Many cultural anthropologists are asserting that the traditional ecological knowledge evident in the cultural beliefs and practices of local communities are scientifically driven and are agreeable to scientific conservation practices.
Discusión importante, la interacción entre conocimientos cientifícos y humanistas es uno de las tendencias para los procesos de interculturalidad y la otra tendencia, la ecología de saberes que propone Boaventura y que registra experiencias en Brasil y Portugal
The many "approach[es] of Indigenous conservation practices" go mostly unrecognized because they are not expressed in the terms of "scientific" conservation. The conservation movement in North America conveniently sought to save "wild lands" within one generation of their government removing "wild Indians" from those "wild lands". I restrict my remarks to N. America, but I think they may apply elsewhere.
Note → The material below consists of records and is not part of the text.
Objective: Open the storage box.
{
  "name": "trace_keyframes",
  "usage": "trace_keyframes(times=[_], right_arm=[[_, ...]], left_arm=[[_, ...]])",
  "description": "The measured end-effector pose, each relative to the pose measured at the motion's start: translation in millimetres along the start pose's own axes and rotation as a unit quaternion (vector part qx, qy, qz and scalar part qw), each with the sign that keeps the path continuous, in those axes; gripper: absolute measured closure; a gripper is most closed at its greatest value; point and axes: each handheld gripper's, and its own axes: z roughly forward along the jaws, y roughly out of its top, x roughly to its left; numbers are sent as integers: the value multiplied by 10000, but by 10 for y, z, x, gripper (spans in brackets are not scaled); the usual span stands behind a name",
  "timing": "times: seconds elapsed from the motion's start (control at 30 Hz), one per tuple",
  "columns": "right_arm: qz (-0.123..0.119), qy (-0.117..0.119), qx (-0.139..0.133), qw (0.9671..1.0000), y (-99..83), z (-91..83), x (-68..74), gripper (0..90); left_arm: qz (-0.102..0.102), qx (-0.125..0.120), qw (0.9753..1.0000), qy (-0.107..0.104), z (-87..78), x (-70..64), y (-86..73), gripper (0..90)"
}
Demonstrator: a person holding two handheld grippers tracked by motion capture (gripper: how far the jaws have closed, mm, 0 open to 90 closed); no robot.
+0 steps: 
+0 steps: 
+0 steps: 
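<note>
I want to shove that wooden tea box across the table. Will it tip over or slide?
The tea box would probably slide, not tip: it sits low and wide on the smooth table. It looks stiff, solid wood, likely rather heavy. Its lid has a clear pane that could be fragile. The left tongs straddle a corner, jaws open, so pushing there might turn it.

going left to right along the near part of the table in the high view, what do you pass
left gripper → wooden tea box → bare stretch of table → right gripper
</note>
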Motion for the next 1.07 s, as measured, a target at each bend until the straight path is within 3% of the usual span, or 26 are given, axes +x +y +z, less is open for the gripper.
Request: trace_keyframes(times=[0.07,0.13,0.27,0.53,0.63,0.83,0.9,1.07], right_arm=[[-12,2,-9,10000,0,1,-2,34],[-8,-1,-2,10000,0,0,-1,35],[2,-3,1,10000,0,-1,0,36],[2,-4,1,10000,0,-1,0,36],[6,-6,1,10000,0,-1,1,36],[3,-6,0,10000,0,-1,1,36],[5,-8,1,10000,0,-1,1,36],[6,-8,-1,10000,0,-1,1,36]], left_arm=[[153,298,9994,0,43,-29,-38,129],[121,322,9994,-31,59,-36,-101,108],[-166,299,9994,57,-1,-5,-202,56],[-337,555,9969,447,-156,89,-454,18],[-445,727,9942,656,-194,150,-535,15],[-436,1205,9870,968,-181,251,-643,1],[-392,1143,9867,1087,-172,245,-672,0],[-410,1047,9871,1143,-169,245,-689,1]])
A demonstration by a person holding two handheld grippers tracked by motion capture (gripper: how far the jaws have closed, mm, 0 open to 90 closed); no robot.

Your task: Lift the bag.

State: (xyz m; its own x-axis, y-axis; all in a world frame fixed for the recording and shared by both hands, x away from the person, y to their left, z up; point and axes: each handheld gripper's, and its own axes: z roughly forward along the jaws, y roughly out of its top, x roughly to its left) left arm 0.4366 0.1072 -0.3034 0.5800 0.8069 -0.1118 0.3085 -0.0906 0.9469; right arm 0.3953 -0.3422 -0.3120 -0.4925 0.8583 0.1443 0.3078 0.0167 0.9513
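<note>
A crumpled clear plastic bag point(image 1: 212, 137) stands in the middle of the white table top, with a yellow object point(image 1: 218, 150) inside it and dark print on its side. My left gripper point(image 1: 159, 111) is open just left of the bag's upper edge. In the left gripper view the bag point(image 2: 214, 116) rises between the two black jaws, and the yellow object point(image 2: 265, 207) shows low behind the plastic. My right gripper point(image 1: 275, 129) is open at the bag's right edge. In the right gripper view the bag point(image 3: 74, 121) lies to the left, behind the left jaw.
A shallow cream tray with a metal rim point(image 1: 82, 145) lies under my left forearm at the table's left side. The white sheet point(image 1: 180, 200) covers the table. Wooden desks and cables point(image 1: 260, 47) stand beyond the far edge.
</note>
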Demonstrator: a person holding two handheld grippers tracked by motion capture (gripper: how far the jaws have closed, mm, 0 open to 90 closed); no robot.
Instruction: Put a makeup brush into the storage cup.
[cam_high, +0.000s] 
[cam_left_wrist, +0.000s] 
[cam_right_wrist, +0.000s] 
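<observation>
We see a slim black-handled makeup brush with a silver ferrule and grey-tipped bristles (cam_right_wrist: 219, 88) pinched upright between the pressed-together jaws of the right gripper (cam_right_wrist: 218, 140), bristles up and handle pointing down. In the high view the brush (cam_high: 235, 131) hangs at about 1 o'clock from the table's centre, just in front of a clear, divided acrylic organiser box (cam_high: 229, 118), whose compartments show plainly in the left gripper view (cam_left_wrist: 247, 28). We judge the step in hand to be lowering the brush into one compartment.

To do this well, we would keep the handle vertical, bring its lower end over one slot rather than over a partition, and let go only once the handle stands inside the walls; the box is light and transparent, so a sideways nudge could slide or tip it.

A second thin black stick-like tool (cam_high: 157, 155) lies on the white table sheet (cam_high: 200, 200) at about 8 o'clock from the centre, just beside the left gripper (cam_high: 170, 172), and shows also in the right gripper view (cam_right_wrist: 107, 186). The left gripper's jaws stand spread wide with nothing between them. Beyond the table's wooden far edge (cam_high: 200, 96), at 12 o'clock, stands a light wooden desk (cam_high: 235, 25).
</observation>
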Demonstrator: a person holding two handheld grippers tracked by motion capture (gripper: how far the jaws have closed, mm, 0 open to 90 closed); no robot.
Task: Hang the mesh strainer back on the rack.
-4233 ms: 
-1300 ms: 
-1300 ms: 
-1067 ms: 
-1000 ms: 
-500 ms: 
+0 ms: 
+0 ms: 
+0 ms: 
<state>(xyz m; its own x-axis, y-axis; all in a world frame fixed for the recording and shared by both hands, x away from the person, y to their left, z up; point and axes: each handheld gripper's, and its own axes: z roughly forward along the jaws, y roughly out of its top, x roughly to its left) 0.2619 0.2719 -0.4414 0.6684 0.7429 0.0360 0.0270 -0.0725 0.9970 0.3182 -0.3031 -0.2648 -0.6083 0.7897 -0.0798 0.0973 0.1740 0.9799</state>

So there is a gap in ethical behavior and honesty about the conservation of those lands before the conservation movement was born. That lack of honesty in the historiograpy of conservation is a major block for scientists who wish to concentrate on data and the scientific method. If they have learned bio-cultural concepts, they may begin to look at the gap in knowledge represented by this lack of acknowledgment- on their part.
This is not an an act of mea culpa for scientists but rather a very tangible need to understand the prior presence of indigenous practices in customary indigenous homelands. To communicate with indigenous peoples it is necessary to acknowledge this history, or it begins with a denial of who indigenous people are and what relationship they have to customary homelands; they are the progenitors of "scientific" knowledge carried by the elders among them.
There are currently approaches being taken to address the joint need for conservation of public and adjacent tribal lands. Kyle White (Pottawatomie) at Michigan State University is a key proponent of workshops and conferences where conservationists and indigenous meet to work on communications and exchanges of knowledge. He has written on this topic (his papers are available in Research Gate)
For many indigenous peoples, the trust begins with the establishment of a relationship with them as people. If the scientists' desire to work together is sincere, i.e., it outlasts their publishing schedule, then scientists may establish viable relationships and gain some knowledge of traditional environmental knowledge passed down by indigenous scientists for thousands of years. If their interest is only intellectual, they will unlikely come to a working relationship. That is because the legacy of mistrust, which up to now, outweighs the will to trust. This remains a cost of colonization for indigenous peoples.
Such exchanges are needed, and they are increasingly challenging as climate change impacts disproportionately hit indigenous communities globally. Recognition of indigenous peoples is necessary to begin this work.